O anti-TNF é indicado para a indução da remissão e para a manutenção da remissão em função da sua eficácia na promoção da cicatrização da mucosa anorretal e da significativa redução da atividade inflamatória na doença fistulizante. O infliximabe (IFX) administrado por via endovenosa (5 mg/Kg) na semana zero, dois e seis e com  manutenção de oito em oito semanas provoca o redução da secreção purulenta em até 90% dos pacientes com DCP. No estudo ACCENT II, a resposta foi de 36% na semana 54, no entanto, foi de 15% a taxa de diagnóstico de abcesso anorretal. Esse elevado número de pacientes com complicação infecciosa com o uso isolado de infliximabe, ocorre em função do fechamento precoce dos orifícios sem a completa cicatrização do trajeto. O adalimumabe (ADA) é de administração subcutânea com dose fixa 160 mg na semana zero e 80 mg na segunda semana e com fase de manutenção com 40 mg de 14 em 14 dias. O estudo CHARM avaliou o uso do ADA no fechamento das fístulas. A taxa de fechamento das fístulas foi de 33% no grupo ADA e de 13% no grupo placebo na semana 56.

 Imunossupressores

A 6-mercaptopurina (6-MP) e a azatioprina (AZA) são fármacos efetivos para a manutenção da remissão clínica da DC. As doses habituais são de 2 a 3 mg/kg/dia de AZA e 1,5 mg/kg/dia de 6-MP. Esses fármacos potencializam a ação do anti-TNF, tanto por seu efeito sinérgico no bloqueio da inflamação, assim como por inibir a formação de auto anticorpos contra os agentes biológicos.

Cirurgias programadas associadas ao tratamento clínico

O uso dos  agentes biológicos nos últimos 19 anos demonstraram um maior controle da inflamação da mucosa intestinal e das fístulas na DCP. Este fato criou uma demanda cirúrgica antes e durante o tratamento clínico com medicamentos com o objetivo de realizar pequenos procedimentos, tais como a retirada do tecido de granulação do trajeto, ampliação dos orifícios das fístulas e locação de sedenho que aumentam as chances de indução da remissão (tabela 2). Em 2014, num estudo retrospectivo, multicêntrico, brasileiro, pudemos avaliar 78 pacientes em uso de terapia biológica associado a cirurgias programadas em um seguimento médio de 48,2 meses, sendo que 52,6% apresentaram remissão perianal completa (definida como a ausência de secreção perianal e ausência de sedenho).

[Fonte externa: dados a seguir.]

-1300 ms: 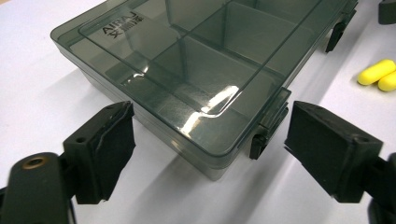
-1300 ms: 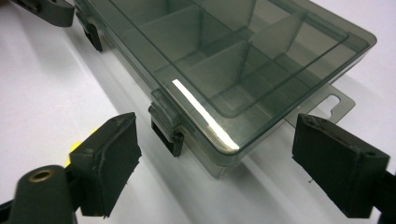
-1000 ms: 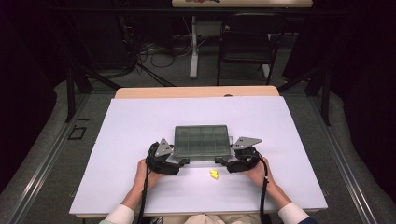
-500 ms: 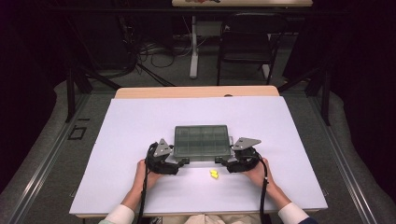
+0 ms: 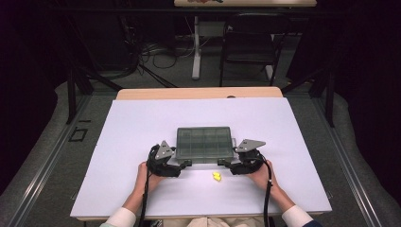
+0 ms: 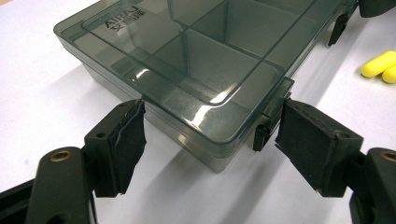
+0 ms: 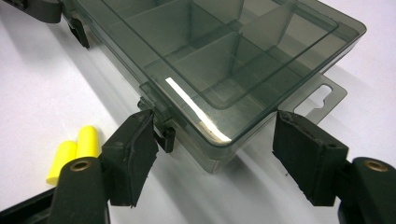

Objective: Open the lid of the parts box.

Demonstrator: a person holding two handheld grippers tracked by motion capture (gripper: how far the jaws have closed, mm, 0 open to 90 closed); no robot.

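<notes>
A closed smoke-grey compartment box (image 5: pixel 205 144) sits mid-table on the white tabletop (image 5: pixel 142 118), its near corners flanked by the left gripper (image 5: pixel 185 163) and right gripper (image 5: pixel 222 163), each with jaws spread wide around a corner and latch. Two yellow earplugs (image 5: pixel 216 177) lie just beside the right gripper, between the hands. Open white surface stretches behind the box and to both sides.

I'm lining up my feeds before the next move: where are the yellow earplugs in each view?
High view: the yellow earplugs lie on the white table, just in front of the compartment box, between the two tongs.
Left gripper view: the pair sits at the right edge, right of the box.
Right gripper view: lower left, beside the left jaw.
Shared landmark: the box's dark front latches, nearest the earplugs.
</notes>
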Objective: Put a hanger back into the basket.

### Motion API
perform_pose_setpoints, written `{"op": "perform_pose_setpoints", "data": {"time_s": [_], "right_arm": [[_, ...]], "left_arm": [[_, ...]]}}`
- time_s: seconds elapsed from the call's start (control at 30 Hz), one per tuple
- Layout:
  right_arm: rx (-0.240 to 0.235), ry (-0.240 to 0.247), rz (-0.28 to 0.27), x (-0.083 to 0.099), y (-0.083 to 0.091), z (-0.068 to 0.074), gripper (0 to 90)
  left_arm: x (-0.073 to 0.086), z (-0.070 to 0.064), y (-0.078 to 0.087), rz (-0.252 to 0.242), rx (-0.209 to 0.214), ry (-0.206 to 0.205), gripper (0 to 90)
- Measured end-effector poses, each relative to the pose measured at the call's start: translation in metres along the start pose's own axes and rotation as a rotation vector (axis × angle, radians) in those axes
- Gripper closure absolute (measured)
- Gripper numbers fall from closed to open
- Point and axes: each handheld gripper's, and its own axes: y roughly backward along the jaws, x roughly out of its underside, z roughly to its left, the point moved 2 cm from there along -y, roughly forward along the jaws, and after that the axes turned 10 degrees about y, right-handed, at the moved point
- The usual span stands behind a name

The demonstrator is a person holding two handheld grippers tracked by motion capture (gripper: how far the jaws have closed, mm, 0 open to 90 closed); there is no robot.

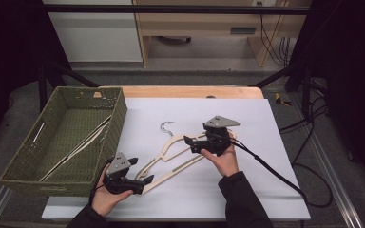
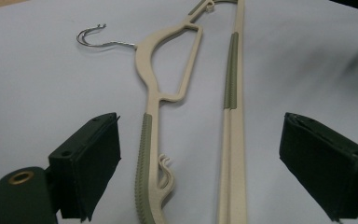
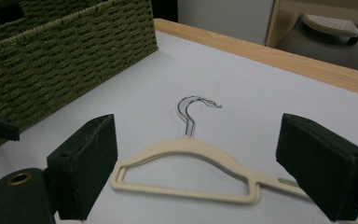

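I am bringing both grippers onto beige hanger (image 1: pixel 178 159), lying flat on white table (image 1: pixel 266 190). Left gripper (image 1: pixel 140 180) fingers spread, straddling its end; right gripper (image 1: pixel 195 141) fingers spread near neck (nothing grasped). Basket (image 1: pixel 119 118) already holding hangers; I am judging lift and transfer remaining.

A wooden table (image 1: pixel 190 91) covered by a pale sheet (image 1: pixel 247 142) stands on grey floor (image 1: pixel 204 50). Behind it sit a white cabinet (image 1: pixel 95 33) and light wooden furniture (image 1: pixel 209 21). Black cables (image 1: pixel 309 118) trail at right, flanked by dark curtains (image 1: pixel 9 47).
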Motion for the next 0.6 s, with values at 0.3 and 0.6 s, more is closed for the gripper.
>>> {"op": "perform_pose_setpoints", "data": {"time_s": [0.3, 0.6], "right_arm": [[-0.015, -0.003, 0.068, -0.006, -0.056, 0.005, 19.6], [-0.001, -0.001, 0.143, -0.004, -0.099, 0.006, 26.9]], "left_arm": [[0.002, 0.005, -0.003, 0.008, -0.007, 0.000, 12.6], [0.003, 0.007, -0.006, 0.009, -0.013, 0.001, 12.7]]}}
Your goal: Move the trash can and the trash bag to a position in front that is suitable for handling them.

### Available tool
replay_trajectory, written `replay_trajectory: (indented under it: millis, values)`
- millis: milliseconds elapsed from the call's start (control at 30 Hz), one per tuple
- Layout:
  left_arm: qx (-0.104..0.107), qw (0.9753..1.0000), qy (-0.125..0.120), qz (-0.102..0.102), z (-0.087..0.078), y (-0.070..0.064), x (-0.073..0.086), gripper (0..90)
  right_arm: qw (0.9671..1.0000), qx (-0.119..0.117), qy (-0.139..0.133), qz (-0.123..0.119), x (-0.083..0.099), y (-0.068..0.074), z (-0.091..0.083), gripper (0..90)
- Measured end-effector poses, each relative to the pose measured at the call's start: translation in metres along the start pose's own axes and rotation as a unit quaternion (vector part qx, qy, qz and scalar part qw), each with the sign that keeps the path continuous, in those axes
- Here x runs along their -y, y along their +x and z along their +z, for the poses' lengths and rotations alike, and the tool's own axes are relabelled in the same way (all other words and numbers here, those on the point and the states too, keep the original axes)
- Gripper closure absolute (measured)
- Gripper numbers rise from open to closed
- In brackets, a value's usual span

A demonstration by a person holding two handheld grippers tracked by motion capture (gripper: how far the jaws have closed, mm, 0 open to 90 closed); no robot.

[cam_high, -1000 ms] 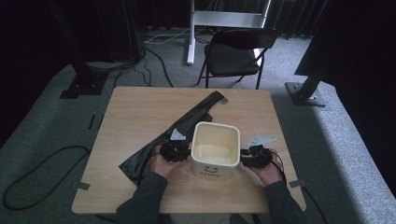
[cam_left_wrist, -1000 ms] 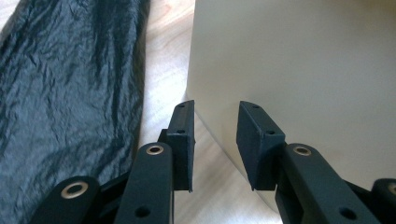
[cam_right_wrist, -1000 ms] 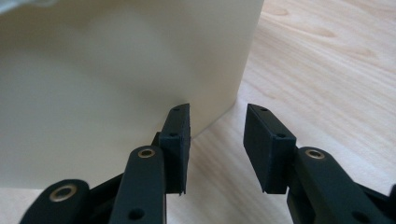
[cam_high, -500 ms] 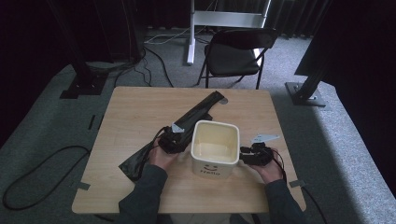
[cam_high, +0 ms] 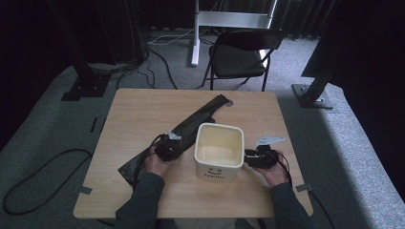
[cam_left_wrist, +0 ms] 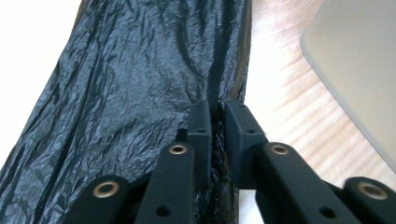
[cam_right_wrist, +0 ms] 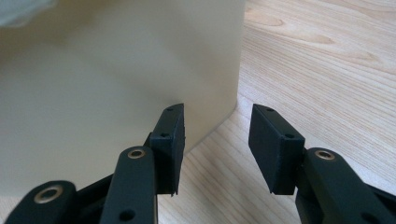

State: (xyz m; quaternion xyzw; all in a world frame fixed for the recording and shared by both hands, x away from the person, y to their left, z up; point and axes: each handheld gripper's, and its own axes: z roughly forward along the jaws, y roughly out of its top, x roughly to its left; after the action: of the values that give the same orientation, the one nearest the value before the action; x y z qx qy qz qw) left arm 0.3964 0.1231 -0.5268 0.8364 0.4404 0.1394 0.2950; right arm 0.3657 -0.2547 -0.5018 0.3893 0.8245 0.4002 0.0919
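A long black plastic bag lies flat and diagonal across the wooden table, running from the far middle toward the near left. My left gripper rests on it just left of the bin. In the left gripper view that gripper is shut on a raised fold of the bag. A cream square bin marked "Hello" stands upright and empty at the table's near middle. My right gripper is at the bin's right side. Up close, this gripper is open at the bin's corner, holding nothing.
A black folding chair stands beyond the table's far edge. Cables trail over the grey carpet at the left, and stand bases sit on either side. The bin wall is close on the right in the left gripper view.
My left gripper has drifted a little left, away from the bin, over the bag. The bin and the right gripper have hardly moved.
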Motion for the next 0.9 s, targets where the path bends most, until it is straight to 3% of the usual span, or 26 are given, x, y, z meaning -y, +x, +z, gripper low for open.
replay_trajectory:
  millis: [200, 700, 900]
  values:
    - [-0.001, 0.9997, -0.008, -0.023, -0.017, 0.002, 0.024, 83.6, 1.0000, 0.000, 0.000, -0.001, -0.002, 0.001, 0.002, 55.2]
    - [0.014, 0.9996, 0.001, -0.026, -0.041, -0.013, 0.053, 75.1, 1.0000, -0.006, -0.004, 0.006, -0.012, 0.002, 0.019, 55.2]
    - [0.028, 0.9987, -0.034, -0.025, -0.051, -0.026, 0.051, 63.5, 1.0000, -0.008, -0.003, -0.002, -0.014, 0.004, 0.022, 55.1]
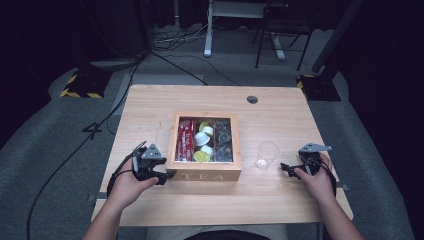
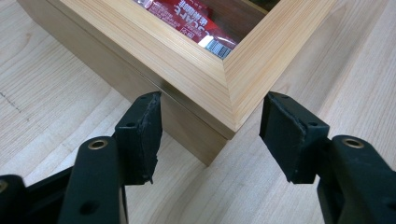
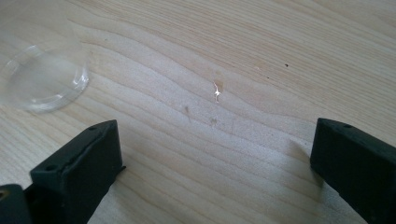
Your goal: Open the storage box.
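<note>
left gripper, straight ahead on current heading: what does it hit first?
Likely the near left corner of the wooden tea box with a glass lid. The left gripper has open jaws straddling that corner, not yet touching as far as the left gripper view shows.

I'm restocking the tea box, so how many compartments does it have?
3, side by side in the tea box: left compartment with red packets, middle compartment with white and yellow pods, right compartment with dark items. Its lid is closed.

Tea box cut off by my left gripper view's top edge, sachet lettering partly legible, clear cup blurred.
</note>
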The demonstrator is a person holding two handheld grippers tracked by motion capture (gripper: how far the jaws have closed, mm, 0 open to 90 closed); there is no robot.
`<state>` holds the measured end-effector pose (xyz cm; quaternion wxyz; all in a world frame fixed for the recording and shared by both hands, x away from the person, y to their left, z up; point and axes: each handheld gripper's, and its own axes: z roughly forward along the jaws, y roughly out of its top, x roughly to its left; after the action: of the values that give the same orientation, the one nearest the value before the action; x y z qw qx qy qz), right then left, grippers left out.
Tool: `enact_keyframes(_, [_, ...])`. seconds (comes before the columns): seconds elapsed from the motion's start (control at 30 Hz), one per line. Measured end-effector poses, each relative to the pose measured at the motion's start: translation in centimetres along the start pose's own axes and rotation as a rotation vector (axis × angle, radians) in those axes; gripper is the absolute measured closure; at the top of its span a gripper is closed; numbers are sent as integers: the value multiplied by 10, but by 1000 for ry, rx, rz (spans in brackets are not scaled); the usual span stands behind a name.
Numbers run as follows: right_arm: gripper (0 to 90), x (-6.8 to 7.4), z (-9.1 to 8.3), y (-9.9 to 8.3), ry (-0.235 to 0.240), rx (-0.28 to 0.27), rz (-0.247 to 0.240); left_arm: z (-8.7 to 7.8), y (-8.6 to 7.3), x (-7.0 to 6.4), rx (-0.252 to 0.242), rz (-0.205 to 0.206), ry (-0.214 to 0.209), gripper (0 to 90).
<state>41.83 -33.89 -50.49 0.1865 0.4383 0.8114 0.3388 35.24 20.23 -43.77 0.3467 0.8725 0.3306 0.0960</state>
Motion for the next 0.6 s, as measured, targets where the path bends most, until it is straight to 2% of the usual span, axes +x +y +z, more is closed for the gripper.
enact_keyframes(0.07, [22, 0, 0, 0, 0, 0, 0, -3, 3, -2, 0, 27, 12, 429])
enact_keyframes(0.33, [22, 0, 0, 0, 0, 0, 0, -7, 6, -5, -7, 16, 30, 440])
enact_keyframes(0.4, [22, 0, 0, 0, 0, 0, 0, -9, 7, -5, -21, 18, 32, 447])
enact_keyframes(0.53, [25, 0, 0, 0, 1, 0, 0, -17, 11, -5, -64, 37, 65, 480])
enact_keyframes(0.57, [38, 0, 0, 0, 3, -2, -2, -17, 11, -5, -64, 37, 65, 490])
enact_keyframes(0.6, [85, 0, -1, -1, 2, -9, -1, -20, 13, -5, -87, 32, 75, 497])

Em conclusão, os pacientes com DC perianal séptica devem ser submetidos inicialmente ao EPA com o objetivo de realizar procedimento de drenagem e controle do dano com a locação de sedenho. E em função da resposta ao tratamento medicamentoso outras cirurgias devem ser realizadas na tentativa de promover a remissão perianal completa. Em outras palavras, o cirurgião esta diante de um novo paradigma, atuar de maneira ativa com cirurgias programadas para potencializar a eficácia dos medicamentos e evitar as complicações da DCP, favorecendo o aumento do número de pacientes em remissão perineal. Os antimicrobianos são usados como terapia de ponte. Os anti-TNFs são a primeira opção de tratamento medicamentoso. Além disso, imunossupressores são efetivos para a manutenção da remissão como monoterapia ou associados aos agentes biológicos.